Investigate more flexible access models for persistent storage #92

Open
pchiusano opened this Issue Aug 17, 2016 · 0 comments

Comments

1 participant
@pchiusano
Member

pchiusano commented Aug 17, 2016

Currently, persistent storage is tied to an originating node for both reads and writes. For instance, in the following program, the lookup call on the last line will occur on the n1 node, despite the fact that the surrounding computation is on n2 at that point:

Remote {
  n1 := Remote.spawn;
  n2 := Remote.spawn;
  ind := Remote {
    -- Remote.transfer : Node -> Remote Unit
    Remote.transfer n1;
    ind := Index.empty;
    Index.insert "Unison" "Rulez!!!1" ind;
    pure ind;
  };
  Remote.transfer n2;
  -- this will contact `n1` and do the lookup there
  Index.lookup "Unison" ind;
}

This works and is correct, but has the disadvantage that all reads route through the originating node, making that node a bottleneck.
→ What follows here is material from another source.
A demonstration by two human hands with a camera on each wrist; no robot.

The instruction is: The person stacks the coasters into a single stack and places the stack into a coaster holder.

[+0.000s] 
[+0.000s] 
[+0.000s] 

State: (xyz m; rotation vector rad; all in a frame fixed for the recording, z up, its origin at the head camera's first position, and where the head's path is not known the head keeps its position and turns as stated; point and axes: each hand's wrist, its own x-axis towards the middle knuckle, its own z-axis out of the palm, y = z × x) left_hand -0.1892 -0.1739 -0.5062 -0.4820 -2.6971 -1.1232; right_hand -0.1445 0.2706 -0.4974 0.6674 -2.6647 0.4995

For read-heavy workloads, we can imagine relaxing this constraint and letting nodes with the same storage universe as the originating node just issue the query directly, without needing to route through the originating node. (For writes, I think writes should continue to always route through the originating node - we don't want shared, distributed mutable state - users should build higher-level abstractions in pure Unison for this sort of thing)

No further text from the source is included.